A hearing was held on March 25 and held open until July 29 (postponed from June 17), in order to give Newtown representatives an opportunity to be heard.
Extending the Newtown line "will not threaten one drop of water" to Newtown residents, United Water spokesman Steven Goudsmith assured, stating that the project will actually increase the flow of water for fire suppression. "Connecting to existing systems is a very conventional method," he added. Newtown officials have asserted that they have not seen any reports to verify this statement and worry that their water supply is already low during dry conditions.
Greenridge residents have been living with contaminated water since well before 2008. Laura Pizzirusso, who lives with her family on Meadow Drive, moved into her home five years ago and was alerted to the uranium problem six months later.
While residents are cautioned not to drink the water, they have been told it is safe to cook and shower in. "They say you can," Pizzirusso said, "but you wonder what's going to happen in the steam. You try to use bottled water to cook with, but sometimes you run out."
Continued exposure to uranium exceeding a maximum contaminant level (MCL) of 30 over many years has been linked to kidney toxicity and certain types of cancer. The annual average in the Greenridge water system is 29, according to United Water, with a peak of 41.5.
Pizzirusso and her husband purchase 12 gallons of bottled water every two weeks, which has become a prohibitive expense. According to an informational brochure sent out to Greenridge residents earlier this week, one gallon of tap water through United Water costs less than one cent.
The actual cost to residents has yet to be determined, though, as a public utility, the final assessment rates will have to be approved by the DPUC. The extension is expected to cost approximately $4 million according to Goudsmith, which will be recouped by United Water through the users' water bills.
Rumors that residents will be hit with a $25,000 connection fee are unfounded, as the rates have not been set yet, though a one-time hook-up fee is not unusual according to DPUC spokesman Phillip Dukes. "Every case is fact specific," he explained, adding that he "can't see how that number [$25,000] is correct" due to the scope of the project ($4 million spread across 912 homes comes out to just under $4,400 per residence). Any kind of assessment would have to have the final approval of the DPUC.
"Rates being set have to make sense with the project being built," Goudsmith concurred, though he declined to make any projections on assessments.

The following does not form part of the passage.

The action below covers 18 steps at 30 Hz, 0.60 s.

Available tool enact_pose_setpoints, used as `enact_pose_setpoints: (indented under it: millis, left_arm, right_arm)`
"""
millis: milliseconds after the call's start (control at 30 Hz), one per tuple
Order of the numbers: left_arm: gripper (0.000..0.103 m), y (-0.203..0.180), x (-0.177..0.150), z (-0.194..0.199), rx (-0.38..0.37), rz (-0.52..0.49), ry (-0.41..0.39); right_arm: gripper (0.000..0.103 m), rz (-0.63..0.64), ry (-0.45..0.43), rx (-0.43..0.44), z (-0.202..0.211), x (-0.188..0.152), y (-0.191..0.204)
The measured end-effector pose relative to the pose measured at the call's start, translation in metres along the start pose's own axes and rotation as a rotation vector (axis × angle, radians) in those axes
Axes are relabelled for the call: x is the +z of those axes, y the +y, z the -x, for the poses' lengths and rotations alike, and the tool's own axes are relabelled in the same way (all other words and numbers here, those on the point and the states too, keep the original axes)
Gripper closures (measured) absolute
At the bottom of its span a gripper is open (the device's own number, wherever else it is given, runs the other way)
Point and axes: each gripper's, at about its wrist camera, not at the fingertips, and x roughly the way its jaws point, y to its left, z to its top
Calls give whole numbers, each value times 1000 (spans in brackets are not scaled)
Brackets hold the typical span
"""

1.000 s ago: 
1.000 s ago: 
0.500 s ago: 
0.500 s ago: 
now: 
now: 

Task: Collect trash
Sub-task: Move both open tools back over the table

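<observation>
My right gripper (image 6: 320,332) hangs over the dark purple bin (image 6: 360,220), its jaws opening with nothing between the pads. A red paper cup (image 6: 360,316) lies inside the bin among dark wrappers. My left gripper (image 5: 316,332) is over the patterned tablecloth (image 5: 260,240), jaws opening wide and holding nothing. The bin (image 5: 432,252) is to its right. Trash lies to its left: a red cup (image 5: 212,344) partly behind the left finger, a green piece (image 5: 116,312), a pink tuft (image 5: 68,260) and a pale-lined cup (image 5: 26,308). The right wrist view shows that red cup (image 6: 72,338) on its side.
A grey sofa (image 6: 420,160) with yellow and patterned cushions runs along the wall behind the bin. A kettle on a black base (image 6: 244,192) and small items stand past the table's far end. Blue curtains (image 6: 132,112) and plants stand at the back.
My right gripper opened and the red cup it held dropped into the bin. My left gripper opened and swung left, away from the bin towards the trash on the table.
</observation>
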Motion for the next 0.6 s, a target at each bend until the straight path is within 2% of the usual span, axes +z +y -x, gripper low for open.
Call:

The public hearing will be held in Edmond Town Hall in Newtown on Tuesday, July 29. If Newtown's fears can be assuaged, the project will be resumed with the October target still in sight.
"The Department of Public Health is involved," Goudsmith reiterated, "This really needs to happen."
Goudsmith urged any Greenridge residents with questions to call United Water's Connecticut offices in Bethel at 203-798-2152.